## [TASK ITEM]
Please transcribe the data below exactly. Leave the pictures out.

[Stored data]
________________________

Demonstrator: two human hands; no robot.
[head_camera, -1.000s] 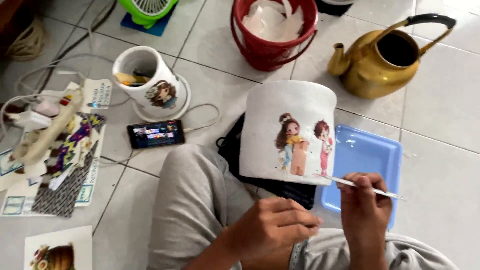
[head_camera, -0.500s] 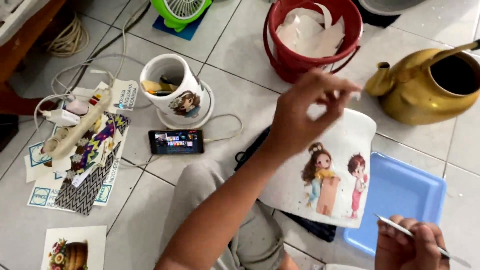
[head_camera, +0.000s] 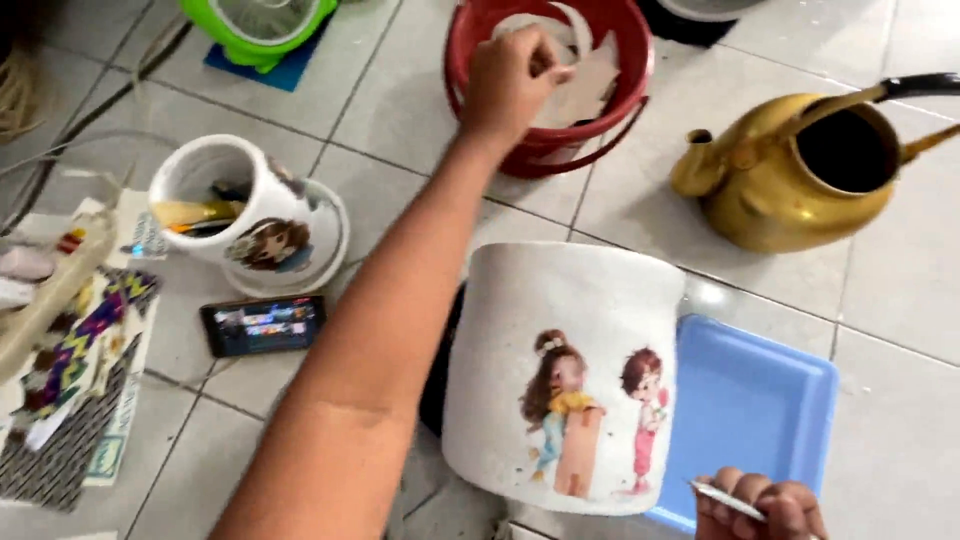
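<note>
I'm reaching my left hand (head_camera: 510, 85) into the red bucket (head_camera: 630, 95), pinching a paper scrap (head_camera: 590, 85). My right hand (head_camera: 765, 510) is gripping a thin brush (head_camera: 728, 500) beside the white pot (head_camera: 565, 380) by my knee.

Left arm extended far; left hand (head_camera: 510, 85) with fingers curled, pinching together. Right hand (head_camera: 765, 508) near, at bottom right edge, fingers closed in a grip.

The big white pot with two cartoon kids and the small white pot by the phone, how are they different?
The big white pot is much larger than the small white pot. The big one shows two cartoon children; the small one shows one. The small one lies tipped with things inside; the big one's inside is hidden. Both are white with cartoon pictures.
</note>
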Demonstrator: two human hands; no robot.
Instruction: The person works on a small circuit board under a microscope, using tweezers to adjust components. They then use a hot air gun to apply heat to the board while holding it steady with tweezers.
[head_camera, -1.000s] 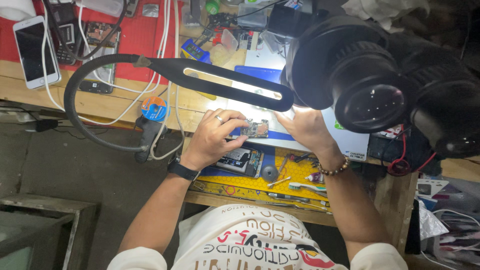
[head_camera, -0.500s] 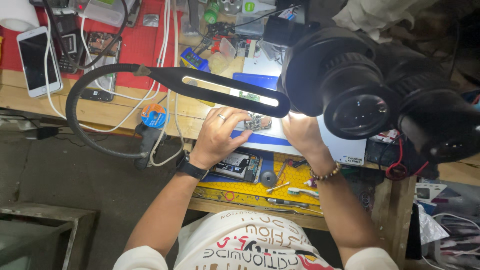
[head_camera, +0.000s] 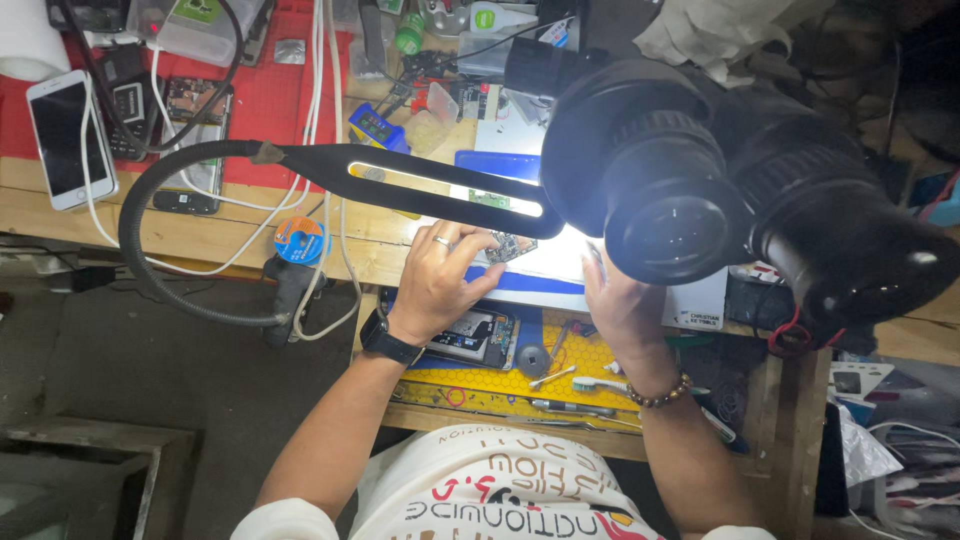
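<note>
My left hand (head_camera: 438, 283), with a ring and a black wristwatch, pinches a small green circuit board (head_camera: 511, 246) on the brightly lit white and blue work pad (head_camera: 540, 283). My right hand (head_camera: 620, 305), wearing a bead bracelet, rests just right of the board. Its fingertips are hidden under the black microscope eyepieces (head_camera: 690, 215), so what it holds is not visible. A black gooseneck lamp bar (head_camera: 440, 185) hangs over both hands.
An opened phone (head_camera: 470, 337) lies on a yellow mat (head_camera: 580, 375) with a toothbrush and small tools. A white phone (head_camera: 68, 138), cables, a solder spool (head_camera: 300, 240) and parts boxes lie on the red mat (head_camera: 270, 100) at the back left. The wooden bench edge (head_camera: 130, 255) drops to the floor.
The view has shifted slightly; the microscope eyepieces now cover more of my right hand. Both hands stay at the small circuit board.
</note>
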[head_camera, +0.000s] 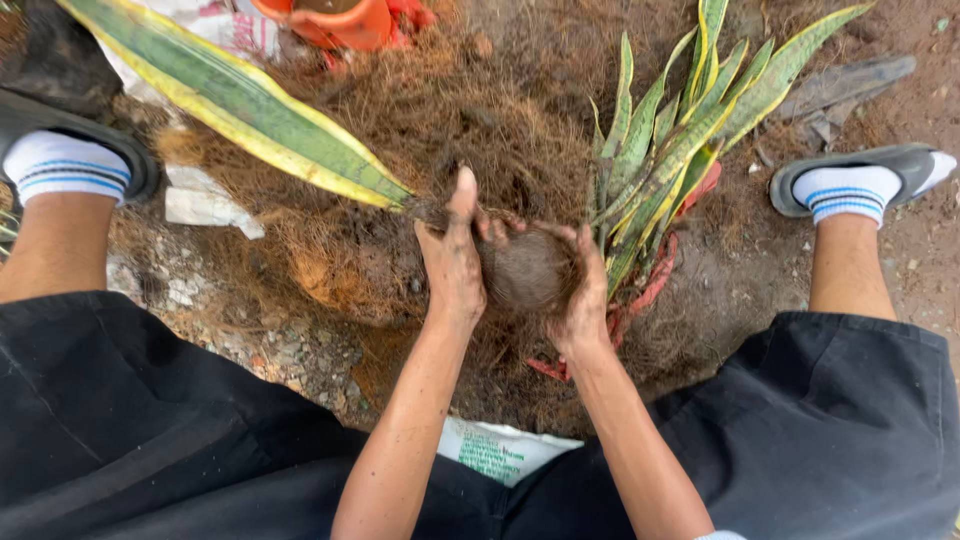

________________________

## [FINAL ANSWER]
Demonstrator: two human hands; no robot.
[head_camera, -1.000s] 
[head_camera, -0.500s] 
[head_camera, +0.000s] 
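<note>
I'm reaching my left hand (head_camera: 510, 85) into the red bucket (head_camera: 630, 95), pinching a paper scrap (head_camera: 590, 85). My right hand (head_camera: 765, 510) is gripping a thin brush (head_camera: 728, 500) beside the white pot (head_camera: 565, 380) by my knee.

Left arm extended far; left hand (head_camera: 510, 85) with fingers curled, pinching together. Right hand (head_camera: 765, 508) near, at bottom right edge, fingers closed in a grip.

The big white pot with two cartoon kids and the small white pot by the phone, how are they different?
The big white pot is much larger than the small white pot. The big one shows two cartoon children; the small one shows one. The small one lies tipped with things inside; the big one's inside is hidden. Both are white with cartoon pictures.
</note>
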Demonstrator: two human hands; no robot.
Instruction: The person works on a small circuit board under a microscope, using tweezers to adjust components. They then use a hot air gun to apply heat to the board while holding it steady with tweezers.
[head_camera, -1.000s] 
[head_camera, -0.500s] 
[head_camera, +0.000s] 
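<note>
My left hand (head_camera: 438, 283), with a ring and a black wristwatch, pinches a small green circuit board (head_camera: 511, 246) on the brightly lit white and blue work pad (head_camera: 540, 283). My right hand (head_camera: 620, 305), wearing a bead bracelet, rests just right of the board. Its fingertips are hidden under the black microscope eyepieces (head_camera: 690, 215), so what it holds is not visible. A black gooseneck lamp bar (head_camera: 440, 185) hangs over both hands.
An opened phone (head_camera: 470, 337) lies on a yellow mat (head_camera: 580, 375) with a toothbrush and small tools. A white phone (head_camera: 68, 138), cables, a solder spool (head_camera: 300, 240) and parts boxes lie on the red mat (head_camera: 270, 100) at the back left. The wooden bench edge (head_camera: 130, 255) drops to the floor.
The view has shifted slightly; the microscope eyepieces now cover more of my right hand. Both hands stay at the small circuit board.
</note>
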[head_camera, +0.000s] 

No further work remains on the exercise.